O terror inundou o país durante o dia. Nesta tarde, a polícia equatoriana confirmou que 7 policiais foram sequestrados. Três deles foram abduzidos nesta madrugada em Quevedo, a cerca de 140 km de Quito. Outro foi sequestrado na capital do país e ainda não há informações do resto.

Uma série de explosões foram registradas ao redor do Equador. Em Esmeraldas, no norte do país, pelo menos um veículo foi incinerado por membros das gangues. Vários carros também foram incendiados nas cidades de Riobamba, Azogues e Guayaquil. Já em Quito, houve uma explosão em uma ponte e o incêndio de um veículo com bombas de gás inseridas no seu interior. Uma motocicleta também foi incendiada nos arredores da capital.

Uma das detonações atingiu o exterior da casa do presidente da Corte Nacional de Justiça, Iván Saquicela, em Quito, sem registro de feridos.

Na província de Cuenca foram registradas pelo menos 5 ocorrências de explosões.

Além disso, em Guayaquil, homens armados e encapuzados invadiram o estúdio da emissora TC Televisión e ameaçaram os jornalistas e cinegrafistas. Sem dar mais detalhes, a polícia anunciou que controlou a situação no fim da tarde, com "várias prisões", e divulgou fotos que mostram pelo menos dez suspeitos deitados no chão, com as mãos atadas por lacres plásticos. Ninguém ficou ferido.

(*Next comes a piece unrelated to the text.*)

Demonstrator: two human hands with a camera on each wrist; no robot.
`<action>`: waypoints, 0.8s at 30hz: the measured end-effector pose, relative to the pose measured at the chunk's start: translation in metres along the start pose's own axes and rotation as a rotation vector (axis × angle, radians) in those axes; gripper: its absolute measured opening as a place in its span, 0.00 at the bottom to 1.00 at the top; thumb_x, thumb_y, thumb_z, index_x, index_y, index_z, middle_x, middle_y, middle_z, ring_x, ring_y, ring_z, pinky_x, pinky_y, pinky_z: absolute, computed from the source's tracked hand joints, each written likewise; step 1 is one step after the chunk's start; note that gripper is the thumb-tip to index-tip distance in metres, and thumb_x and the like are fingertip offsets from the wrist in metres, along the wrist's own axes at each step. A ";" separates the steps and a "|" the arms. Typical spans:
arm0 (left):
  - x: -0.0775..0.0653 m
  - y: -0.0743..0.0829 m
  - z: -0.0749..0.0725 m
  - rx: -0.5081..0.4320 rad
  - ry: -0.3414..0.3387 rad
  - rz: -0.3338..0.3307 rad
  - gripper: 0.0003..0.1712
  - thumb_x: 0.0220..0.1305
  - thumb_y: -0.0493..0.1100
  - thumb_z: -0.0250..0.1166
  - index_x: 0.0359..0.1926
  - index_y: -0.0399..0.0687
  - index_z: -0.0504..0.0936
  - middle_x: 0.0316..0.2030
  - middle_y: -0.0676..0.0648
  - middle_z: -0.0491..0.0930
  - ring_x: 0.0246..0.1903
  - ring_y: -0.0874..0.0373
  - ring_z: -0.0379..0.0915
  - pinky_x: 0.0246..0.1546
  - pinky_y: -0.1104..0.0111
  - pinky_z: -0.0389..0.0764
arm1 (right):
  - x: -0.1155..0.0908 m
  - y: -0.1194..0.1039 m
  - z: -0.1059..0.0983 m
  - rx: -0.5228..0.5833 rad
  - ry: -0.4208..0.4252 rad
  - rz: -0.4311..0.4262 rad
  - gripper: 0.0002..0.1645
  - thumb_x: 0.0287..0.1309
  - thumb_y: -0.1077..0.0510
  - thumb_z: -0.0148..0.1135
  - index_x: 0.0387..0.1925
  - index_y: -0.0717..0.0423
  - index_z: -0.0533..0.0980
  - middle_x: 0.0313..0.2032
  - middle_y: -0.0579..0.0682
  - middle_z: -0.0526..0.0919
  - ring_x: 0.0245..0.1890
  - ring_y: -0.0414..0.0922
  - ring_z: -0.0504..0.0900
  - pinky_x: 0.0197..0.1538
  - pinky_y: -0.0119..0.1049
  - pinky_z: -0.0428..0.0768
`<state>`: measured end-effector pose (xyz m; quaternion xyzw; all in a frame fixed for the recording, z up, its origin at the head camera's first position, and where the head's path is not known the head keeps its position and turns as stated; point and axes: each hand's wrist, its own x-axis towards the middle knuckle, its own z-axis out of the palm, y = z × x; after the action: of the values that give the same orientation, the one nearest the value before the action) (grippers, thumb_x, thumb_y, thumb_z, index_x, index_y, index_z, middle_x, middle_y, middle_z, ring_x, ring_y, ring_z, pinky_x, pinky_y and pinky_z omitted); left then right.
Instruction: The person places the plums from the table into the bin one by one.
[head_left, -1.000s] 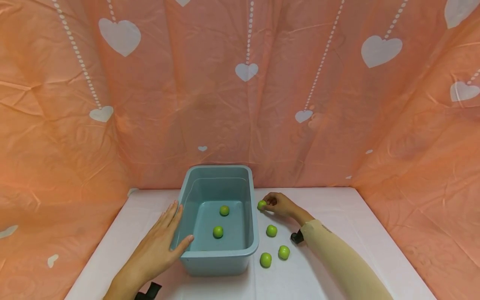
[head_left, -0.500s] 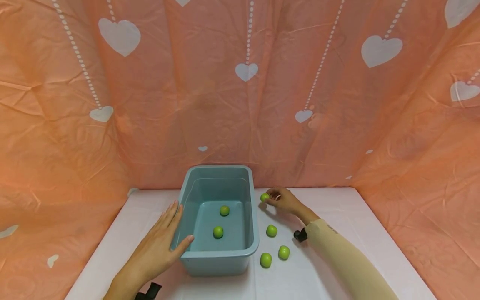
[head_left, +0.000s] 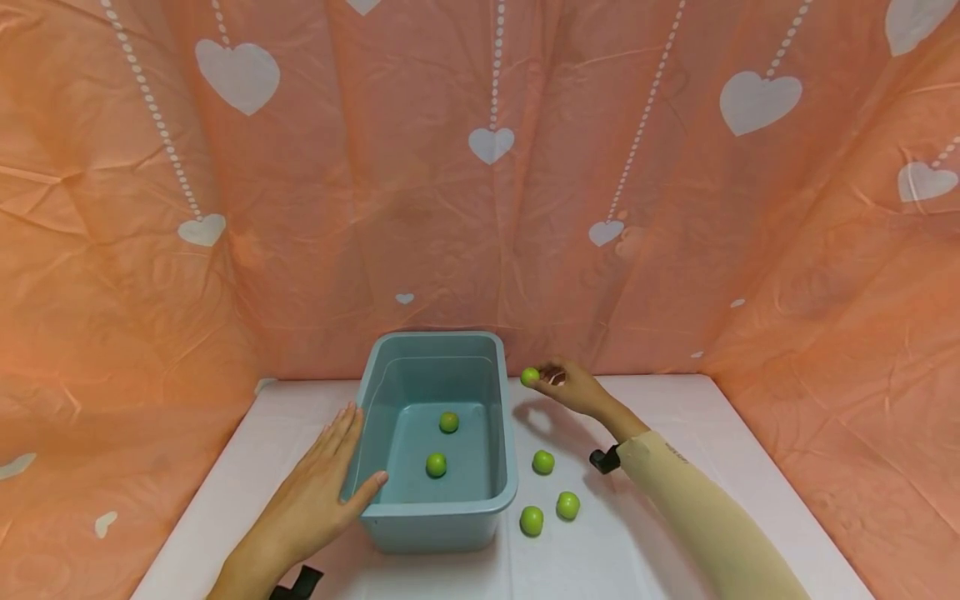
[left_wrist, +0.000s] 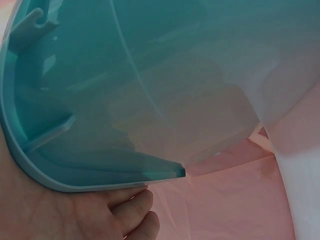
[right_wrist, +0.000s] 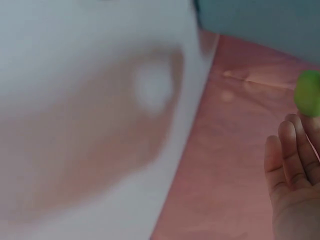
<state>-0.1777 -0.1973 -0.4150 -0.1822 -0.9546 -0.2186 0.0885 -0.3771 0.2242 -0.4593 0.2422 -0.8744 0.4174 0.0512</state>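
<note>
A small round green fruit [head_left: 529,377] is pinched at the fingertips of my right hand [head_left: 572,388], raised off the table just right of the blue-grey plastic bin [head_left: 431,530]. In the right wrist view the same green fruit [right_wrist: 307,93] shows above the fingers, cut by the frame edge. My left hand [head_left: 318,483] rests along the bin's left rim with straight fingers, thumb over the near corner. From the left wrist view, the palm [left_wrist: 65,212] lies against the outside of the rim. Two green fruits [head_left: 448,422] lie apart on the bin floor.
Three more green fruits [head_left: 543,462] lie on the white tabletop [head_left: 660,417] right of the bin. An orange-pink sheet [head_left: 450,225] with white hearts hangs behind the table and along both sides.
My right hand has lifted the green fruit off the table beside the bin and carried it upward, slightly away from me. My left hand and the bin stay put.
</note>
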 end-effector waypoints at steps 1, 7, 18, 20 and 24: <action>0.000 0.000 0.000 0.001 -0.001 0.000 0.56 0.77 0.70 0.59 0.85 0.35 0.51 0.85 0.35 0.49 0.84 0.36 0.44 0.78 0.37 0.58 | 0.001 -0.002 -0.001 0.007 0.004 -0.008 0.17 0.67 0.55 0.75 0.51 0.62 0.85 0.41 0.51 0.87 0.44 0.46 0.83 0.52 0.42 0.83; 0.000 -0.001 0.000 0.004 -0.001 -0.001 0.57 0.77 0.70 0.59 0.85 0.34 0.52 0.85 0.35 0.49 0.83 0.36 0.45 0.77 0.36 0.58 | 0.006 -0.016 -0.007 0.041 0.025 -0.065 0.16 0.68 0.58 0.73 0.51 0.65 0.84 0.42 0.54 0.86 0.44 0.48 0.83 0.55 0.48 0.83; -0.001 -0.001 0.000 -0.001 -0.002 -0.002 0.56 0.77 0.69 0.59 0.85 0.34 0.52 0.85 0.35 0.49 0.83 0.35 0.45 0.77 0.35 0.58 | 0.017 -0.047 -0.015 0.086 0.064 -0.168 0.15 0.67 0.62 0.74 0.53 0.63 0.84 0.45 0.55 0.86 0.45 0.50 0.83 0.54 0.48 0.83; 0.000 -0.001 0.000 -0.002 -0.004 -0.004 0.56 0.77 0.70 0.59 0.85 0.34 0.52 0.85 0.35 0.49 0.83 0.35 0.45 0.77 0.35 0.58 | 0.020 -0.052 -0.014 0.095 0.080 -0.193 0.15 0.66 0.64 0.74 0.53 0.64 0.84 0.45 0.56 0.87 0.45 0.51 0.83 0.54 0.50 0.84; 0.000 0.000 -0.001 -0.006 -0.009 -0.004 0.56 0.77 0.70 0.59 0.85 0.34 0.52 0.85 0.35 0.49 0.83 0.35 0.44 0.77 0.35 0.58 | 0.024 -0.063 -0.013 0.114 0.094 -0.233 0.15 0.66 0.64 0.75 0.53 0.62 0.86 0.46 0.56 0.88 0.46 0.52 0.84 0.53 0.51 0.84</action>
<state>-0.1776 -0.1980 -0.4145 -0.1816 -0.9546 -0.2210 0.0830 -0.3707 0.1911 -0.3995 0.3245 -0.8119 0.4686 0.1265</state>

Hoje o Secretário de Comunicação da Presidência, Roberto Izurieta, advertiu que o governo não cederia à pressão. As autoridades afirmaram que prenderam duas pessoas suspeitas de uma das explosões e apreenderam uma arma de fogo e 16 dispositivos explosivos. "Os dois suspeitos supostamente deixaram uma mala abandonada e incinerada nos fundos de uma unidade policial em Quito, informou a polícia.

Nesta tarde, o presidente Daniel Noboa decretou que o país encontra-se em um "conflito armado interno" e considerou 22 facções como organizações terroristas, autorizando posteriormente as Forças Armadas do Equador a agir para combater os grupos.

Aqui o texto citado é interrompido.